Hands-Off Preview: Godzilla - All-Out Attack
Nothing quite gets me going like a great kaiju movie.
Monsters and robots the size of skyscrapers battling to the death and causing irreparable destruction on a massive scale going with a big bucket of buttered popcorn and an oversized soda is a satisfying way for me to tune out for two hours. To no real surprise, I was incredibly excited to hear that one of the grand daddies of the genre, Godzilla, would be receiving a brand new video game in 2015. I wanted to get my hands on it and I wanted to shred through a city like a terrible disaster.
I finally got my wish to see this brand new monster game, simply titled Godzilla, at a press event held by Bandai Namco last week in San Francisco. Sadly, I wasn’t able to go hands-on with the title as only a debug build was at the event to preview in a hands-off environment. However, I did get to see plenty of monster mashing madness and was able to get a better impression of what’s in store for Godzilla in 2015.
Developed by Natsume Atari, Godzilla puts players behind the wheel of the titular creature to wreak havoc across different cities and environments to collect G-Energy. G-Energy is a resource that humanity has been using that has awoken Godzilla, causing him to come ashore to consume it and become more powerful. By moving across the environment and destroying G-Energy containers you will grow in size and strength, while also attracting other kaiju that you will need to fight for the precious resource.
The concept is rather straight forward, taking inspiration from classic beat ‘em up destruction games as its basis to build upon. In many ways, its a love letter to the classic Godzilla films. “The dev team has tried as much as possible to create the feel of those classic monster movies but bring it into a modern and next-gen gameplay feel,” said Brandon Williams, Producer at Bandai Namco Games, to me during the event. Those words ring very true when witnessing the game in motion, as Godzilla tries to stay true to the B-movie appearance of monsters like King Ghidorah and Mothra while mimicking all the sound effects and explosions of the old films.
The adherence to the source material seems to be a real treat for long-time fans, but it also has me slightly concerned. Mainly, the game’s camera seems a bit wonky and I felt the developers previewing it appeared to be fighting against it to do the things they wanted. The camera snaps out from behind Godzilla during fights to frame both monsters on the screen at the same time like camera shots from the movies. While this looks nice, I’m not sure if it will control well considering your monster is still moving in three dimensional space.

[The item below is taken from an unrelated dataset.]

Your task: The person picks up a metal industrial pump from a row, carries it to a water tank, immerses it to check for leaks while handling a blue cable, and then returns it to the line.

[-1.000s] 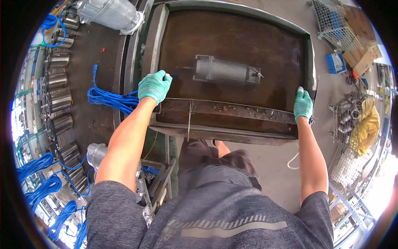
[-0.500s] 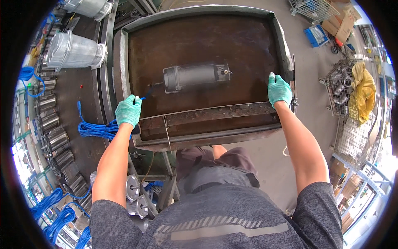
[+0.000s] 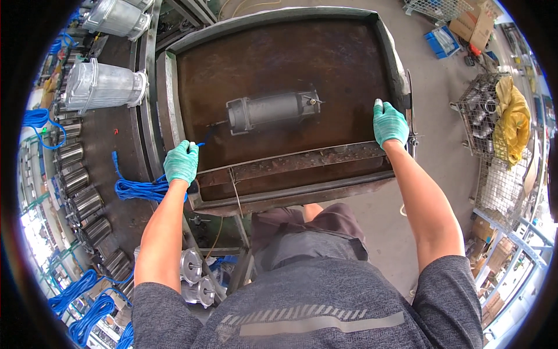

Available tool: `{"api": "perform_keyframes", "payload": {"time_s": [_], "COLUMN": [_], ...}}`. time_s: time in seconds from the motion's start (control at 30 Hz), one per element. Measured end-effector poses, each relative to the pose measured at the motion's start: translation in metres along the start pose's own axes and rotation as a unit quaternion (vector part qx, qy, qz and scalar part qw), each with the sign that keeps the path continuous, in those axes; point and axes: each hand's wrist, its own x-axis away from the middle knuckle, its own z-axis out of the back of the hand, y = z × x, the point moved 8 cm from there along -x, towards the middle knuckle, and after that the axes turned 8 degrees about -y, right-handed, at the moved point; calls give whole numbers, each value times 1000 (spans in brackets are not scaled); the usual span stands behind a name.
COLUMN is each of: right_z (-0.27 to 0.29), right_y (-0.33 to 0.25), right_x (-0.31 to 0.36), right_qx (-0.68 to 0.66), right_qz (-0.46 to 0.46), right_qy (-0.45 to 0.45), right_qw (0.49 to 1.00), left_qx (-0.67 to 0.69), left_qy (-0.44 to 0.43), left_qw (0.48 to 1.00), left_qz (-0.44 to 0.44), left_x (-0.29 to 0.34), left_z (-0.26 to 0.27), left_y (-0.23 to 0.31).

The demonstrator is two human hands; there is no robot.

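A metal tank full of brownish water stands before me, and a grey cylindrical motor or pump body lies in the water. My left hand, in a green glove with pale fingertips, is closed over the tank's left rim near the front corner. Blue cable lies coiled beside that hand; it passes beneath the fingers and runs into the water toward the cylinder's left end. My right hand, gloved alike, is curled over the right rim. The undersides of both hands are hidden.
A rusty crossbar spans the tank's front part, with a thin rod hooked over it. Silvery metal housings stand on the dark bench at left. At right are a wire cage with a yellow cloth and a blue crate.
The view has shifted and turned slightly. Both hands keep their places on the rim, and the cylinder still lies in the water.
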Motion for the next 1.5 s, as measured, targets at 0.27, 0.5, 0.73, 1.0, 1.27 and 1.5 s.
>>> {"api": "perform_keyframes", "payload": {"time_s": [0.27, 0.5, 0.73, 1.0, 1.27, 1.5], "right_z": [-1, -2, -2, -3, -1, -4], "right_y": [-2, -2, -1, -1, -3, -1], "right_x": [0, -1, -1, -1, 0, -2], "right_qx": [5, 5, 10, 8, 9, 9], "right_qz": [3, 5, 0, 5, 6, 9], "right_qy": [-5, -3, -5, -6, -6, -6], "right_qw": [1000, 1000, 1000, 1000, 1000, 1000], "left_qx": [4, 2, 2, -1, 1, 1], "left_qy": [-2, -1, -3, -5, -9, -6], "left_qw": [1000, 1000, 1000, 1000, 1000, 1000], "left_qz": [-3, -6, -6, -3, 0, -2], "left_x": [0, 0, 0, -1, 0, 0], "left_z": [-1, 0, 0, -1, 0, -1], "left_y": [-1, 0, 1, -1, -1, -1]}}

Battles are intentionally a bit on the cumbersome side, trying to create the slow and plodding action of the films. Godzilla plods along slowly and can land devastating attacks like a ramming headbutt, a powerful tail whip or even charge up his iconic atomic breath. You need to be calculating with these attacks, picking your opportunities as you can’t button mash your way into a combo like in a traditional fighting game like Mortal Kombat.
Foes seem plenty varied too, with 15 monsters confirmed for PS3 and more coming to the PS4 version of the game. King Ghidorah can float above Godzilla briefly and spray flames in roughly a 70 degree cone with his three heads. Jet Jaguar on the other hand can do backflips, throw punches and even land drop kicks that remind me of a skyscraper sized Power Ranger. It appears that there will enough difference between each kaiju that each will handle just a little different, making the online multiplayer the game packs all the more enticing.
Whether this variety will keep players engrossed for several hours is a different question altogether. With 20 different stages ranging from coastal power plants to what appeared to be the Eiffel Tower in France, the straight forward approach of collecting a resource with occasional monster battles sprinkled in may not provide enough variety to keep players engaged.
Human weapons like tanks and helicopters pelt Godzilla with bullets, but appear to be no more than a nuisance than fruit flies. Williams did tell me that humanity will occasionally throw super weapons of some variety against you during the campaign that pose a threat, though he did not get more specific. This is something that seeing other game modes could dispel as Godzilla gets closer to launch.
Godzilla seems to be coming along as a solid beat ‘em up with a few question marks that make me hesitant to crown it a must have for the coming year. It’s reverence for its source material and its focus on all-out attack and destruction should make it a game for diehard fans to keep an eye on as it nears release this summer on PS3 and PS4.